Thursday, February 9, 2012

This is what you shall do: Love the earth and sun and the animals, give alms to everyone that asks, stand up for the stupid and crazy, devote your income and labor to others, hate tyrants, argue not concerning God, have patience and indulgence toward the people, take off your hat to nothing known or unknown or to any man or number of men, go freely with powerful uneducated persons and with the young and with the mothers of families, read these leaves in the open air every season of every year of your life, re-examine all you have been told at school or church or in in any book, dismiss whatever insults your own soul, and your very flesh shall be a great poem and have the richest fluency not only in its words but in the silent lines of its lips and face and between the lashes of your eyes and in every motion and joint of your body.
from Walt Whitman's Preface to the 1855 Edition of "Lyrical Ballads"

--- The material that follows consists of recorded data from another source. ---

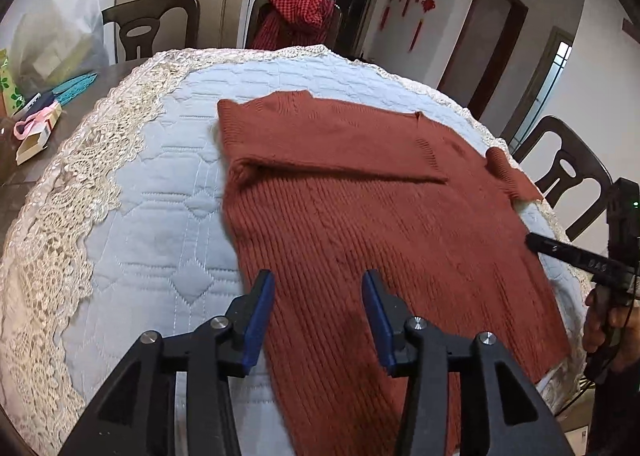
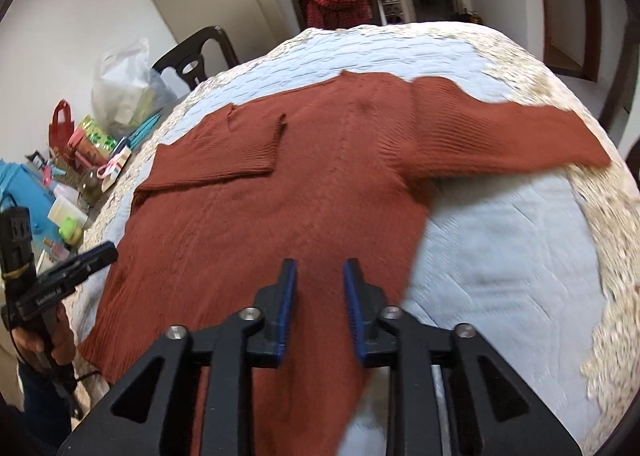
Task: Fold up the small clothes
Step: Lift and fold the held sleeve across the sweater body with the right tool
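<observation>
A rust-red knitted sweater (image 1: 360, 224) lies flat on the quilted table cover (image 1: 160, 216); it also shows in the right wrist view (image 2: 280, 192). Its left sleeve (image 2: 232, 152) is folded across the chest; the right sleeve (image 2: 512, 132) stretches out toward the lace edge. My left gripper (image 1: 318, 280) is open and empty, hovering over the hem near the sweater's left edge. My right gripper (image 2: 319, 268) is open and empty above the hem near the right side. Each gripper shows in the other's view: the right (image 1: 536, 242), the left (image 2: 106, 250).
The light-blue quilted cover has a cream lace border (image 1: 60, 256). Boxes, bags and small items (image 2: 88, 160) crowd the table's left. Dark chairs (image 1: 152, 28) stand around; one carries a red checked garment (image 1: 296, 20). Another chair (image 1: 568, 176) is at the right.
</observation>
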Available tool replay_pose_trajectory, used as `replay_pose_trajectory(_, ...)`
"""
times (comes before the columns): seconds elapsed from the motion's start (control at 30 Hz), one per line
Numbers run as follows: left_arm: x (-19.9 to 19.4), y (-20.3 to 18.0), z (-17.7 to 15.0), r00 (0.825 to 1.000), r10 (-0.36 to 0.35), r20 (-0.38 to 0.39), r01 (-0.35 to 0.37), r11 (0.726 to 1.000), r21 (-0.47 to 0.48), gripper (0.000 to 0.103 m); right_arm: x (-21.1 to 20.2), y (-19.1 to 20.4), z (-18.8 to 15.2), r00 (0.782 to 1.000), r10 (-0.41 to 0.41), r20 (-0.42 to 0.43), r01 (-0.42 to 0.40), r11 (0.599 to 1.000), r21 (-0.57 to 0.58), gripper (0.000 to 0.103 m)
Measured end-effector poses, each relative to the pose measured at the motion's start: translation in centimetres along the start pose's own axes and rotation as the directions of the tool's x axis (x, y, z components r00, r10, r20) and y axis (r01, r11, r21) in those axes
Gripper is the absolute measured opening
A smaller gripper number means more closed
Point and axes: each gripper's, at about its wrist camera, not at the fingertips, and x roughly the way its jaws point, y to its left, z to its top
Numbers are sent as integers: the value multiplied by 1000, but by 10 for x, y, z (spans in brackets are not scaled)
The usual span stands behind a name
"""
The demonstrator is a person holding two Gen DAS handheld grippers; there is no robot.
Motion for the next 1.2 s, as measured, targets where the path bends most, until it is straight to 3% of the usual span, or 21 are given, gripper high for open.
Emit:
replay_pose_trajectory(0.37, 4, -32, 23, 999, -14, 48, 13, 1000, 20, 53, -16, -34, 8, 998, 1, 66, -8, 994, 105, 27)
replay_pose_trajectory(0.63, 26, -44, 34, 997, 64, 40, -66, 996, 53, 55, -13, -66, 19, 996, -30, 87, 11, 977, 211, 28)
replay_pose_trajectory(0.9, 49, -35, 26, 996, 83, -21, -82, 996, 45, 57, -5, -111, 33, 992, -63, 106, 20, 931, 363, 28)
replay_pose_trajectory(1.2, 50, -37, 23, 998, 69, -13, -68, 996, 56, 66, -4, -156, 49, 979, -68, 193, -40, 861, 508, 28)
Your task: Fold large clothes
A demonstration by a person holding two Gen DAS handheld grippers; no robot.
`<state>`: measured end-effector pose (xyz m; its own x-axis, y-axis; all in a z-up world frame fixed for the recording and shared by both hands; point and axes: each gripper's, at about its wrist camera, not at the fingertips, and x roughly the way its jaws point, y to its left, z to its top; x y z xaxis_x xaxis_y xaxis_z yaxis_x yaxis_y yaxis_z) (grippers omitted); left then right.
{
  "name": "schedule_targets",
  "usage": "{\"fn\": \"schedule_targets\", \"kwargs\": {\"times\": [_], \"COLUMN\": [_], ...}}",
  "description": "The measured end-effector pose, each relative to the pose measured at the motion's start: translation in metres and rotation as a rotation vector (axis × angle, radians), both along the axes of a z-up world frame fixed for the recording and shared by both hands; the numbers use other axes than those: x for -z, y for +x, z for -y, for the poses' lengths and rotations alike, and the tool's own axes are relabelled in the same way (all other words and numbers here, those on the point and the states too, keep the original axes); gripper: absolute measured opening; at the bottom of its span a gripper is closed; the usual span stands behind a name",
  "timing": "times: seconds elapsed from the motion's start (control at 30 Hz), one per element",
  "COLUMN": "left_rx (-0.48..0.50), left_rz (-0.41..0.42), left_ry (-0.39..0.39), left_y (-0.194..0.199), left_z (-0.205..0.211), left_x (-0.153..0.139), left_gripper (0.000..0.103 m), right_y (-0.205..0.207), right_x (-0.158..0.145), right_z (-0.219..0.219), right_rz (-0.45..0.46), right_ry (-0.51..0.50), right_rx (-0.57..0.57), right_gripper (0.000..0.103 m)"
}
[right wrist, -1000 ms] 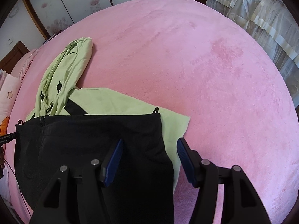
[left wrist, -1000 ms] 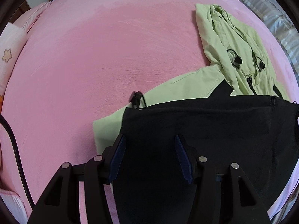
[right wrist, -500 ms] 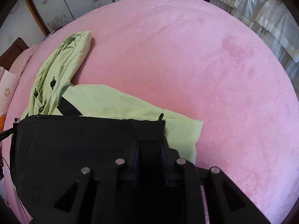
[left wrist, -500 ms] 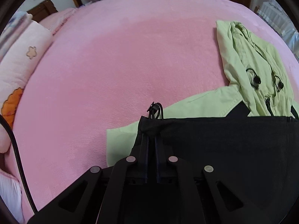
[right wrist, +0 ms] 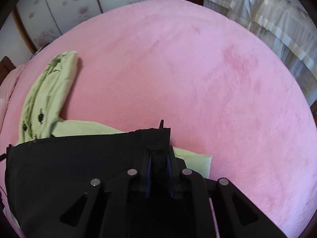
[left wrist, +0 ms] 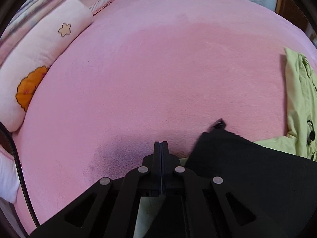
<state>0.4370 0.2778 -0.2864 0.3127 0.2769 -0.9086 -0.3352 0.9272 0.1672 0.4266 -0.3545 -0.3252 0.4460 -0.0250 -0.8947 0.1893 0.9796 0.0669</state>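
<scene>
Pink bed (left wrist: 158, 69) carries a lime-green hooded jacket (right wrist: 49, 91) lying flat, with its black lining panel (right wrist: 69, 158) folded up over the lower body. The panel's long axis runs left-right across both views.

Right tool (right wrist: 159, 170) is clenched on the panel's right corner; black fabric is visibly bunched between its blue pads. Left tool (left wrist: 161, 152) is clamped fully together over bare pink bed, with nothing visible between the pads. I read that as a missed or slipped grip.

The panel's left corner (left wrist: 216, 130), with its small black toggle, sits forward and to the right of the left tool, near but apart.

Judgement: the next fold needs both corners held. The left tool must unclamp and shift right and forward onto that corner, else a one-sided pull skews the panel.

Pillows (left wrist: 39, 59) lie far left, out of the way.
</scene>
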Motion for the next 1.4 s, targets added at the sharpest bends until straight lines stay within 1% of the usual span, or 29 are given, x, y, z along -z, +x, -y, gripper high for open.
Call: {"fn": "schedule_targets", "kwargs": {"times": [0.1, 0.13, 0.2, 0.27, 0.3, 0.37, 0.43, 0.47, 0.5, 0.53, 0.6, 0.67, 0.73, 0.77, 0.83, 0.87, 0.93, 1.03, 1.13, 1.17, 1.2, 1.23, 1.3, 1.33, 1.37, 1.4], "left_rx": [0.038, 0.055, 0.098, 0.148, 0.172, 0.223, 0.284, 0.321, 0.341, 0.37, 0.399, 0.41, 0.398, 0.401, 0.387, 0.373, 0.337, 0.299, 0.297, 0.296, 0.292, 0.284, 0.258, 0.245, 0.237, 0.227], "left_rz": [0.02, 0.022, 0.023, 0.023, 0.028, 0.043, 0.069, 0.088, 0.097, 0.109, 0.116, 0.089, 0.074, 0.055, 0.032, 0.021, 0.012, 0.009, 0.012, 0.01, 0.01, 0.01, 0.011, 0.011, 0.012, 0.015], "left_ry": [-0.026, -0.033, -0.046, -0.027, -0.016, 0.008, 0.012, 0.006, -0.006, -0.039, -0.105, -0.171, -0.226, -0.264, -0.286, -0.311, -0.319, -0.277, -0.247, -0.228, -0.196, -0.171, -0.146, -0.148, -0.153, -0.164], "left_y": [-0.005, -0.006, -0.01, -0.011, -0.013, -0.018, -0.026, -0.033, -0.04, -0.051, -0.073, -0.097, -0.118, -0.135, -0.157, -0.169, -0.187, -0.2, -0.202, -0.203, -0.203, -0.204, -0.205, -0.207, -0.208, -0.211], "left_z": [0.002, 0.004, 0.009, 0.017, 0.022, 0.033, 0.049, 0.059, 0.067, 0.078, 0.097, 0.119, 0.133, 0.145, 0.161, 0.166, 0.167, 0.165, 0.154, 0.151, 0.145, 0.139, 0.125, 0.116, 0.111, 0.105], "left_x": [0.002, 0.002, -0.001, -0.007, -0.011, -0.021, -0.037, -0.047, -0.053, -0.061, -0.071, -0.071, -0.067, -0.06, -0.052, -0.045, -0.031, -0.012, -0.001, 0.0, 0.0, 0.0, 0.001, 0.002, 0.005, 0.006], "left_gripper": [0.0, 0.0, 0.0, 0.003, 0.004, 0.009, 0.01, 0.011, 0.015, 0.017, 0.023, 0.023, 0.023, 0.023, 0.023, 0.023, 0.023, 0.023, 0.023, 0.023, 0.023, 0.023, 0.023, 0.023, 0.023, 0.023], "right_y": [0.0, -0.001, -0.001, -0.002, -0.003, -0.006, -0.014, -0.02, -0.027, -0.037, -0.06, -0.081, -0.107, -0.119, -0.138, -0.146, -0.159, -0.171, -0.174, -0.176, -0.18, -0.184, -0.195, -0.2, -0.205, -0.21], "right_x": [0.004, 0.003, 0.004, 0.002, -0.001, -0.007, -0.018, -0.026, -0.035, -0.046, -0.064, -0.073, -0.076, -0.074, -0.065, -0.061, -0.047, -0.024, -0.002, 0.001, 0.003, 0.004, 0.006, 0.008, 0.011, 0.012], "right_z": [-0.013, -0.015, -0.015, -0.014, -0.013, -0.009, -0.008, -0.01, -0.012, -0.016, -0.03, -0.05, -0.077, -0.094, -0.127, -0.144, -0.176, -0.201, -0.189, -0.178, -0.162, -0.15, -0.108, -0.089, -0.069, -0.05], "right_rz": [0.009, 0.011, 0.014, 0.019, 0.023, 0.021, 0.04, 0.062, 0.087, 0.113, 0.161, 0.173, 0.179, 0.176, 0.156, 0.146, 0.125, 0.099, 0.062, 0.059, 0.064, 0.069, 0.07, 0.059, 0.046, 0.043], "right_ry": [-0.078, -0.087, -0.091, -0.083, -0.078, -0.062, -0.047, -0.047, -0.048, -0.046, -0.032, -0.025, 0.035, 0.065, 0.117, 0.131, 0.145, 0.121, 0.077, 0.056, 0.029, -0.006, -0.126, -0.141, -0.119, -0.063], "right_rx": [-0.013, -0.014, -0.016, -0.017, -0.012, -0.005, 0.003, 0.006, 0.007, 0.009, -0.003, -0.018, -0.058, -0.087, -0.153, -0.192, -0.266, -0.332, -0.295, -0.272, -0.251, -0.229, -0.143, -0.103, -0.074, -0.066], "right_gripper": [0.013, 0.013, 0.014, 0.017, 0.017, 0.025, 0.031, 0.035, 0.037, 0.041, 0.041, 0.042, 0.042, 0.042, 0.042, 0.042, 0.042, 0.042, 0.041, 0.039, 0.039, 0.039, 0.039, 0.039, 0.036, 0.032]}}
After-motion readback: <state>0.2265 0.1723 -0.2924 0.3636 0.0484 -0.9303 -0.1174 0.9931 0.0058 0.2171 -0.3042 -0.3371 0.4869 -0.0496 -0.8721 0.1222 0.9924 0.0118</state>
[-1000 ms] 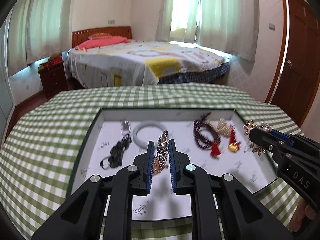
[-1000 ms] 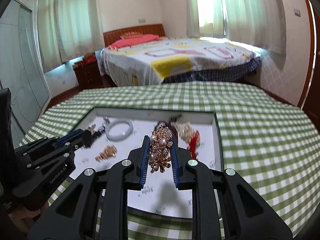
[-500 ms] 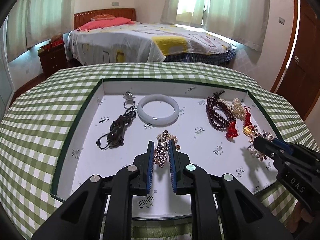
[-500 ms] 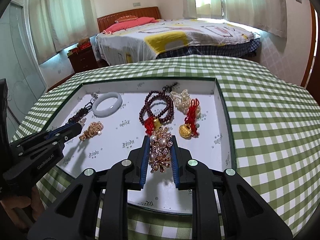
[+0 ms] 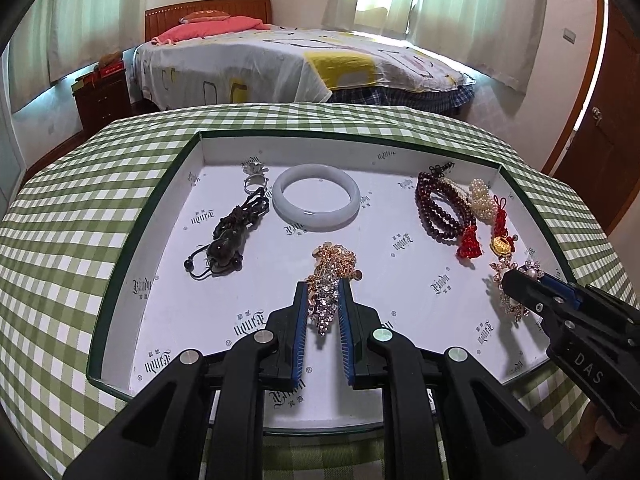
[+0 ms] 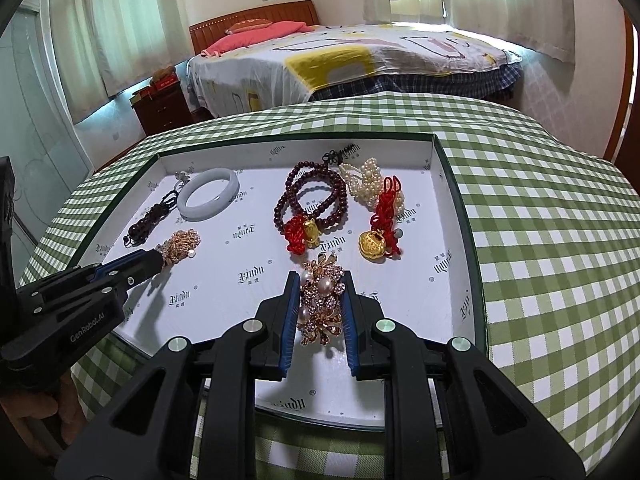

I think I love this passage because it is so ridiculous and so beautiful at the same time. The bravery of opening oneself up to ridicule should not be overlooked. Nor should the bravery of writing what overflows from our hopes. The analytical mind triumphs over us enough as it is. We never win any arguments. We are always squelched, and then we feel guilty and stupid. But no analytical mind would ever have burst out with a prayer like Whitman's. He would have thought carefully, weighed the absurdities, stopped firmly at the ends of sentences. He would not have sounded like a fool, and no one's giddy heart would have flowered foolishly at his words. How sad.

1 comment:

David X. Novak said...

A nice passage and a nice exposition on it. But I don't think we need to feel sad that another mind would have (or may have) done differently. Thanks for showcasing it.